You've just signed up for a race / run event / marathon (or perhaps it's on your to-do list for the year) - your longest race to date, or the longest one in a while - and now, reality’s beginning to sink in. Given your busy work schedule, social life, travels and bad weather or pollution days for some, how exactly are you going to prep for it? By putting one foot in front of the other, that’s how!
Here are a few additional steps you can take to get ready for your race.
1. Make a plan
Even if you’re not much of a planner, or don’t think you need one, if you’re feeling nervous for the big day, creating a plan will help build your confidence. Determine how many weeks (or months) you have till your race day and schedule a training plan into your Google calendar.
This will also help ensure you take sufficient rest days, as well as allow you to add in strength building, functional training or stretching / yoga sessions, depending on what your goals are (i.e. long distance, losing weight, gaining muscle, etc.). Especially for those training for longer, or more ‘unfamiliar’ distances, there are a variety of free training plans you can find online just by doing a simple search (a go-to: try the Hal Higdon plans).
2. Train in your gear
You should never walk up to the starting line in new gear - especially for a longer distance. Running 42k, 21k or even 5-10k for those just starting their ‘run journey’ is by no means a comfortable or easy feat. It’s even less enjoyable when your shorts are making you chafe or a tag left unclipped is making you itch.
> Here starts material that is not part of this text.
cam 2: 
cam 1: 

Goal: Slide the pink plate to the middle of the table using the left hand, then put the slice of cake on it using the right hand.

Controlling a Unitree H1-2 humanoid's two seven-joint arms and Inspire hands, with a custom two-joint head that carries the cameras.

3. Train with supplements too
If you’re going to use energy gels, bites or some sort of extra fuel on the course, you should train during your longer miles with the same energy source. While you don’t need to do that for every run you do, on your longest training sessions, it might pay off for the practice. You never know how your stomach might react to unfamiliar energy, and you definitely don’t want to wait to find out when you’re close to the finish line!
4. Should you change your eating habits?
That too, depends on your goals and your current routine. Are you already a regular runner? Are you training for a longer distance than normal? Are you trying to get a new personal record?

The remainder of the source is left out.